WORK TASK — All that is needed is the listing, transcribed exactly and in full.

<<<<

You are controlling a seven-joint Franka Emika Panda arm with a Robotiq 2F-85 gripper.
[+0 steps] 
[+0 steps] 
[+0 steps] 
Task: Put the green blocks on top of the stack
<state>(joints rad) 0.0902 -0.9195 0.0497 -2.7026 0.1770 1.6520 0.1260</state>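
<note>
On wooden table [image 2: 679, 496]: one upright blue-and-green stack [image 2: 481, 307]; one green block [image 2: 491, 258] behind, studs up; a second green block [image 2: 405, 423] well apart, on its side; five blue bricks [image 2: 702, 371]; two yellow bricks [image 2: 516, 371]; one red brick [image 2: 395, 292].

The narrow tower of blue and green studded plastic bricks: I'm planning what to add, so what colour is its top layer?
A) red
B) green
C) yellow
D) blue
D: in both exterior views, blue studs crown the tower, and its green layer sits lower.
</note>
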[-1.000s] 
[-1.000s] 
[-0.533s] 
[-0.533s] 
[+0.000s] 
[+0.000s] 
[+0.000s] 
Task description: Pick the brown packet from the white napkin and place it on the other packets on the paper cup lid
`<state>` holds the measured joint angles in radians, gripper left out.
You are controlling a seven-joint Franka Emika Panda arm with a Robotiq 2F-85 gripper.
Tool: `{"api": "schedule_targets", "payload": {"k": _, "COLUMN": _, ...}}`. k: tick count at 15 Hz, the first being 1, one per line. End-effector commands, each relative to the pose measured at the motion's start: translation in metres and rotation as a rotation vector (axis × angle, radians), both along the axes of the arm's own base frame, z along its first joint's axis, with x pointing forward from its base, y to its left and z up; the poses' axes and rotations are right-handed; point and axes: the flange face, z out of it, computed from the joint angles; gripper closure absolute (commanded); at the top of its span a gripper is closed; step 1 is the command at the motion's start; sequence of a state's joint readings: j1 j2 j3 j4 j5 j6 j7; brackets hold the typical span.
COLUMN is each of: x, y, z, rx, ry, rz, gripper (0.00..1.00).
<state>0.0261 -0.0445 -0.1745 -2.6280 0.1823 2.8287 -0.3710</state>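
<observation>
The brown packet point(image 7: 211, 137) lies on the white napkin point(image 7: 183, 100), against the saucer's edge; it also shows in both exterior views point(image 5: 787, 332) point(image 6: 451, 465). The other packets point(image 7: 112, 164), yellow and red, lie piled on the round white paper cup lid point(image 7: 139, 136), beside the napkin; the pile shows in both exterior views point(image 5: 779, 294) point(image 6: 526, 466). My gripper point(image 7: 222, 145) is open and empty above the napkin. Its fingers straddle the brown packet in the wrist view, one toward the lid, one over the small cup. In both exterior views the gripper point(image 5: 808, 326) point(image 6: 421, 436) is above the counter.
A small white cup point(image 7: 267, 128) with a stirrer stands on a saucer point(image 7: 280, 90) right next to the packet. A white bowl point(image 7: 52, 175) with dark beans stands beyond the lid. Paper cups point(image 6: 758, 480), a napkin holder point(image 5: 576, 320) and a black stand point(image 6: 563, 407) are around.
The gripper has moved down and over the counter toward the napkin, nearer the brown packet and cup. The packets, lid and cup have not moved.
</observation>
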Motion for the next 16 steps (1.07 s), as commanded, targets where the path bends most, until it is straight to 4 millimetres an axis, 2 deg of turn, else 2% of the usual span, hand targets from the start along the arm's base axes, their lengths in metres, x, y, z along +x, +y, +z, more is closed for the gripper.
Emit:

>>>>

RESPONSE AREA —
You are controlling a seven-joint Franka Emika Panda arm with a Robotiq 2F-85 gripper.
[+0 steps] 
[+0 steps] 
[+0 steps] 
Task: Put the green blocks on top of the stack
<state>(joints rad) 0.0902 -0.9195 0.0497 -2.7026 0.1770 1.6520 0.1260</state>
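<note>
On wooden table [image 2: 679, 496]: one upright blue-and-green stack [image 2: 481, 307]; one green block [image 2: 491, 258] behind, studs up; a second green block [image 2: 405, 423] well apart, on its side; five blue bricks [image 2: 702, 371]; two yellow bricks [image 2: 516, 371]; one red brick [image 2: 395, 292].

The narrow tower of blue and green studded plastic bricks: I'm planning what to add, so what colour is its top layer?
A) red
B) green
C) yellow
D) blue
D: in both exterior views, blue studs crown the tower, and its green layer sits lower.
</note>
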[-1.000s] 
[-1.000s] 
[-0.533s] 
[-0.533s] 
[+0.000s] 
[+0.000s] 
[+0.000s] 
Task description: Pick the brown packet from the white napkin and place it on the other packets on the paper cup lid
`<state>` holds the measured joint angles in radians, gripper left out.
You are controlling a seven-joint Franka Emika Panda arm with a Robotiq 2F-85 gripper.
Tool: `{"api": "schedule_targets", "payload": {"k": _, "COLUMN": _, ...}}`. k: tick count at 15 Hz, the first being 1, one per line. End-effector commands, each relative to the pose measured at the motion's start: translation in metres and rotation as a rotation vector (axis × angle, radians), both along the axes of the arm's own base frame, z along its first joint's axis, with x pointing forward from its base, y to its left and z up; the poses' axes and rotations are right-handed; point and axes: the flange face, z out of it, computed from the joint angles; gripper closure absolute (commanded); at the top of its span a gripper is closed; step 1 is the command at the motion's start; sequence of a state's joint readings: j1 j2 j3 j4 j5 j6 j7; brackets hold the typical span.
COLUMN is each of: x, y, z, rx, ry, rz, gripper (0.00..1.00).
<state>0.0261 -0.0445 -0.1745 -2.6280 0.1823 2.8287 -0.3710</state>
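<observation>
The brown packet point(image 7: 211, 137) lies on the white napkin point(image 7: 183, 100), against the saucer's edge; it also shows in both exterior views point(image 5: 787, 332) point(image 6: 451, 465). The other packets point(image 7: 112, 164), yellow and red, lie piled on the round white paper cup lid point(image 7: 139, 136), beside the napkin; the pile shows in both exterior views point(image 5: 779, 294) point(image 6: 526, 466). My gripper point(image 7: 222, 145) is open and empty above the napkin. Its fingers straddle the brown packet in the wrist view, one toward the lid, one over the small cup. In both exterior views the gripper point(image 5: 808, 326) point(image 6: 421, 436) is above the counter.
A small white cup point(image 7: 267, 128) with a stirrer stands on a saucer point(image 7: 280, 90) right next to the packet. A white bowl point(image 7: 52, 175) with dark beans stands beyond the lid. Paper cups point(image 6: 758, 480), a napkin holder point(image 5: 576, 320) and a black stand point(image 6: 563, 407) are around.
The gripper has moved down and over the counter toward the napkin, nearer the brown packet and cup. The packets, lid and cup have not moved.
</observation>
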Motion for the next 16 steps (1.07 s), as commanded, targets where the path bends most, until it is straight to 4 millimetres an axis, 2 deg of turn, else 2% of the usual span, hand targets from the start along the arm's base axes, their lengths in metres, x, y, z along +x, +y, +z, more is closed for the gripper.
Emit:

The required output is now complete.